• Your assignment:
From the first line to the last, repeat the data exactly and drop the pictures.

BEGIN Source material

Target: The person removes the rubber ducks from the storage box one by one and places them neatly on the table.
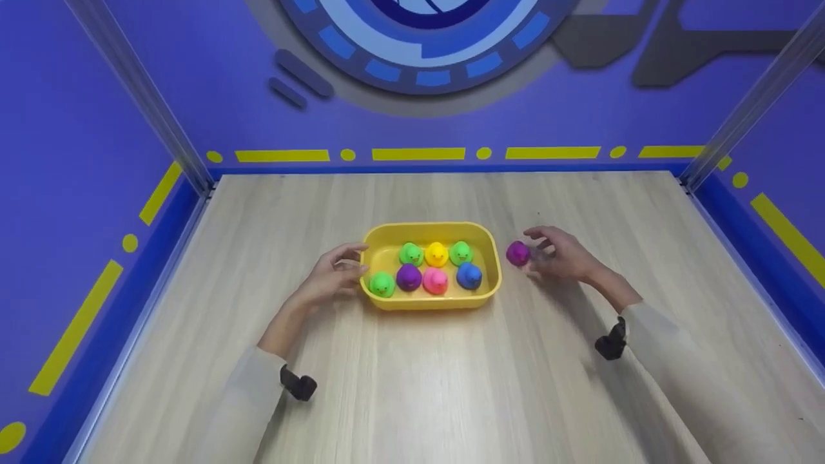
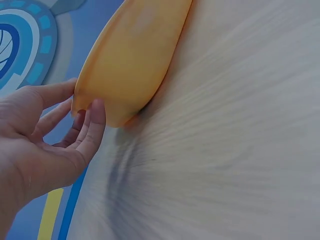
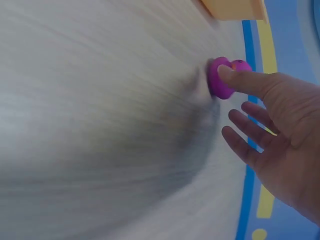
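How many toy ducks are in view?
8. Seven are in the yellow bin: left to right, far row, green duck, yellow duck, green duck; near row, green duck, purple duck, pink duck, blue duck. The eighth, a magenta duck, is outside, beside the right hand.

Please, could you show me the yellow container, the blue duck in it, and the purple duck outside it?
Yellow container [image 1: 430,304]: head view, front wall.
Blue duck [image 1: 469,276]: head view, upper side.
Purple duck outside [image 3: 218,88]: right wrist view, body.
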`<state>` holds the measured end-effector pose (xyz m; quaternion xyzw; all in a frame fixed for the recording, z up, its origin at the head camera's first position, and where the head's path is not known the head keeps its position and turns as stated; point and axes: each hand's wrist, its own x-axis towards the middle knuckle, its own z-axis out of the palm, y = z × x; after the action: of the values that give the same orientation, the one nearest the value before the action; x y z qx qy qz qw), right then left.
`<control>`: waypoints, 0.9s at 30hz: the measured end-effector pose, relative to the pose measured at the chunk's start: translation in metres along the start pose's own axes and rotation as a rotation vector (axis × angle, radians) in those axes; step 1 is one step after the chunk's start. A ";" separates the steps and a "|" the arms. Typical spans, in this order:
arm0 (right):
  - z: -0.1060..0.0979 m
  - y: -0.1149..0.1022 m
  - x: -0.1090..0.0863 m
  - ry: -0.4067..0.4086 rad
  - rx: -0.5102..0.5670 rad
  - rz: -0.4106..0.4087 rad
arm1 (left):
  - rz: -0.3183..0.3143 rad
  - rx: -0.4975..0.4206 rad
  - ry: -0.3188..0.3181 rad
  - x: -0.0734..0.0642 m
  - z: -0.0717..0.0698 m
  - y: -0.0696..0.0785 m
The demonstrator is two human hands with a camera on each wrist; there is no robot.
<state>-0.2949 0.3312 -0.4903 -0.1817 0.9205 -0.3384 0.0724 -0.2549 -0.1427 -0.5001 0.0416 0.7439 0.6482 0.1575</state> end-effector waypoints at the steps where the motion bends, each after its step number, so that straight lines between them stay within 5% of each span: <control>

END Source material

• Written response:
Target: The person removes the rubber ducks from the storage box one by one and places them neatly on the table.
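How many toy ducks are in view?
8. Seven are in the yellow bin: left to right, far row, green duck, yellow duck, green duck; near row, green duck, purple duck, pink duck, blue duck. The eighth, a magenta duck, is outside, beside the right hand.

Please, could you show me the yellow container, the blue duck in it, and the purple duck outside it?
Yellow container [image 1: 430,304]: head view, front wall.
Blue duck [image 1: 469,276]: head view, upper side.
Purple duck outside [image 3: 218,88]: right wrist view, body.
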`<state>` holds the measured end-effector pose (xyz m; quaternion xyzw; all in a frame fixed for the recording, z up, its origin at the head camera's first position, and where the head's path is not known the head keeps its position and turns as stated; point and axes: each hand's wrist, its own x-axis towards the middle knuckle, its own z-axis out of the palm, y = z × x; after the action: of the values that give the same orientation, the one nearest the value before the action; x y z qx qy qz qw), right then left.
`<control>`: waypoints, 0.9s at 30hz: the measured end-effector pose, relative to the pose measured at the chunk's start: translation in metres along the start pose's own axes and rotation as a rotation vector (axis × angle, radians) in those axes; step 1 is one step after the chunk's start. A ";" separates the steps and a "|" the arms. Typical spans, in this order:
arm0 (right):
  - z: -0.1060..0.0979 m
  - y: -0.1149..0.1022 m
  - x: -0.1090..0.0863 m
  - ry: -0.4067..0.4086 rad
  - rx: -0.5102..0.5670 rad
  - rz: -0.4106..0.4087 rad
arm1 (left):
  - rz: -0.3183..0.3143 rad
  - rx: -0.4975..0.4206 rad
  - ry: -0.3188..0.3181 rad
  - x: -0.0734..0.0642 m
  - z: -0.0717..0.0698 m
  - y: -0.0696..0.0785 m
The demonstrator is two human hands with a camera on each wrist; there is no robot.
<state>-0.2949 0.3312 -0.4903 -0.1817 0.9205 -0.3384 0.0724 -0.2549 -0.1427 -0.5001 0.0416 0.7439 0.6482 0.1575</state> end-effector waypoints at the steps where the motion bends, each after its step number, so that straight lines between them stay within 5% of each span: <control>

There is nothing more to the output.